At the age of 70, he jumped into what he truly wanted to do. A gourmet, he separated the food division of LG Distribution and established Ourhome. Although it was considered small at the time with sales of 200 billion KRW compared to Gu’s scale, he grew it to 1 trillion KRW in sales by 2009 and 1.8 trillion KRW by 2020.


Ourhome was truly a ‘passion and profession united’ for Gu. Emphasizing ‘Have you been there, have you used it, have you done it, have you tasted it,’ he always had lunch in the company cafeteria on weekdays and always ate out on weekends. He carried a small ‘knife bag’ with custom-made knives, and he paid attention to details to the extent of using serrated knives to prevent steak juices from flowing out. These meticulous aspects of the business he nurtured are captured in the book.


Submitting a Resignation, Investing, Carrying a Briefcase to a Restaurant... This Is My Father, Chairman Gu Ja-hak [How About This Book]

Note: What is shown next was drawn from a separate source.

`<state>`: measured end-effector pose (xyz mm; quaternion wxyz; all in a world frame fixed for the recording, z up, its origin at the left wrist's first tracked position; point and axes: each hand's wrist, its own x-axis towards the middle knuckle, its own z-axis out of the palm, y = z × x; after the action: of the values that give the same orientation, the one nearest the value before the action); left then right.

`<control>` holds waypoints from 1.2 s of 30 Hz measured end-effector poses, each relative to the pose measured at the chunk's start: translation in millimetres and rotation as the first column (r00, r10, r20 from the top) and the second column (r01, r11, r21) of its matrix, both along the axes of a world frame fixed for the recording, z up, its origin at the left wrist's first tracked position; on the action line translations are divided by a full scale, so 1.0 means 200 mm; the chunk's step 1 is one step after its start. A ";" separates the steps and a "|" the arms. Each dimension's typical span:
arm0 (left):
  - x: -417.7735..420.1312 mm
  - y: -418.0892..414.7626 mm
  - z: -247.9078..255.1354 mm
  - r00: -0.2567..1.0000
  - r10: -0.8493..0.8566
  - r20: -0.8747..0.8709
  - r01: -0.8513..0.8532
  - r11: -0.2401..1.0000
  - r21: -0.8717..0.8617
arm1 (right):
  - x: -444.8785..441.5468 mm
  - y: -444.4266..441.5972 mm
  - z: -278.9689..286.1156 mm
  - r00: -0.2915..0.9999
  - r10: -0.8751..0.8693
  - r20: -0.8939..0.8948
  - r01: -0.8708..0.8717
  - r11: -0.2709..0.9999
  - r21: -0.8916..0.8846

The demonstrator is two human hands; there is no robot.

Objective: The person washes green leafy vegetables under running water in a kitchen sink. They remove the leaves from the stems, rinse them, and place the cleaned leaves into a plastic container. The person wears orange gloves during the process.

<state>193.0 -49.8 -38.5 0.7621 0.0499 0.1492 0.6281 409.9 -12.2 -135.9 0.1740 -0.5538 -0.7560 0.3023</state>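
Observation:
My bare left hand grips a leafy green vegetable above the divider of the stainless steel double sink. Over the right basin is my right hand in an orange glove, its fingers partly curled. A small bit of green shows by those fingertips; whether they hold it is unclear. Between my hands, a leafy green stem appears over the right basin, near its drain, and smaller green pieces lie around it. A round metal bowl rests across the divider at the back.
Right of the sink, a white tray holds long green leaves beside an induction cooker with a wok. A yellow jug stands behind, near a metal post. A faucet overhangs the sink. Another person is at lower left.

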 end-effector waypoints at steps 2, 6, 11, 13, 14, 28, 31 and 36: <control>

To uphold his belief that superiors should know more, he always strived to learn. For example, he emphasized a scientific approach by telling employees that thawing frozen fish in saline water with the same concentration as seawater, rather than plain water, keeps the fish flesh resilient. The author also reveals the insight behind foreseeing the ‘era of sauces’ 20 years ago, creating B2B sauces and ready meals, and establishing more than ten logistics centers nationwide.


Many stories in the book were heard by the author at her father’s funeral home. Although her father, who despised pretentiousness during his lifetime, would have said "It’s useless" if he saw this, the author explained that she published the book out of regret that if more records had been kept, it would have become a meaningful record in Korean economic history.